[Task]
Please copy each line of the listing below precisely, excluding the images.

[The data]
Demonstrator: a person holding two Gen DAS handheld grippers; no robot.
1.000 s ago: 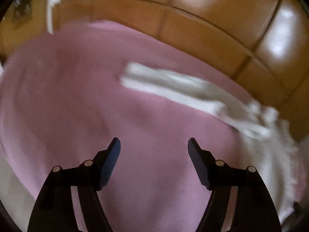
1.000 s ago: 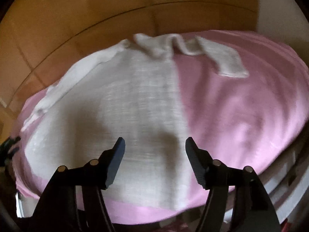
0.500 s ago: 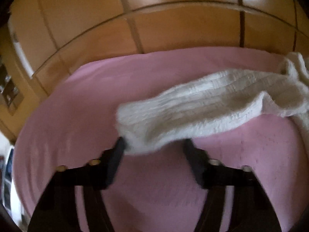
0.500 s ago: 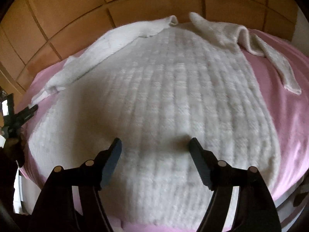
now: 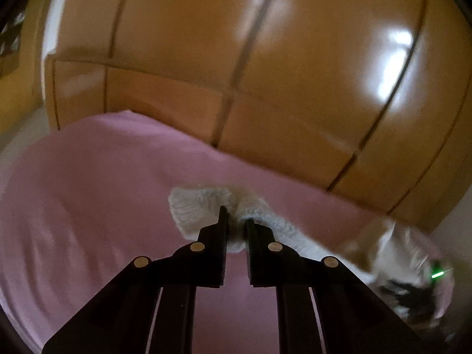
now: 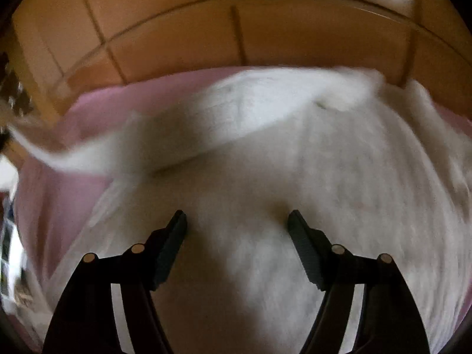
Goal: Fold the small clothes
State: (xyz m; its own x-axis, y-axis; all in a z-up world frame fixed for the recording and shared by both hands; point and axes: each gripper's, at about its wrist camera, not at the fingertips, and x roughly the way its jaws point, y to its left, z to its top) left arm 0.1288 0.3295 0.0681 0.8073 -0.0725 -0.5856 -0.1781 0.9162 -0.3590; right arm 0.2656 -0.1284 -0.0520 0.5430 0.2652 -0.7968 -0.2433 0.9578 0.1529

[Output below]
Demonstrator: a person holding two Gen DAS handheld grippers; no robot.
1.000 s ago: 
1.000 s ago: 
0.500 s ago: 
0.500 s ago: 
now: 
now: 
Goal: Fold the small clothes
State: (xyz m; its own x-axis, y-axis; all in a z-up world frame fixed for the recording and shared by both hands; point and axes: each gripper's, at about its wrist camera, not at the fingertips, and x roughly the way its jaws point, y to its left, z to its top) left arm 0.1288 0.3295 0.0681 0.8073 -0.0725 -0.5856 -0.1781 0.9162 -0.3590; right arm 0.2656 -0.1284 -0.0520 0.5430 0.2652 -0.7968 -0.2433 0.9578 0.1529

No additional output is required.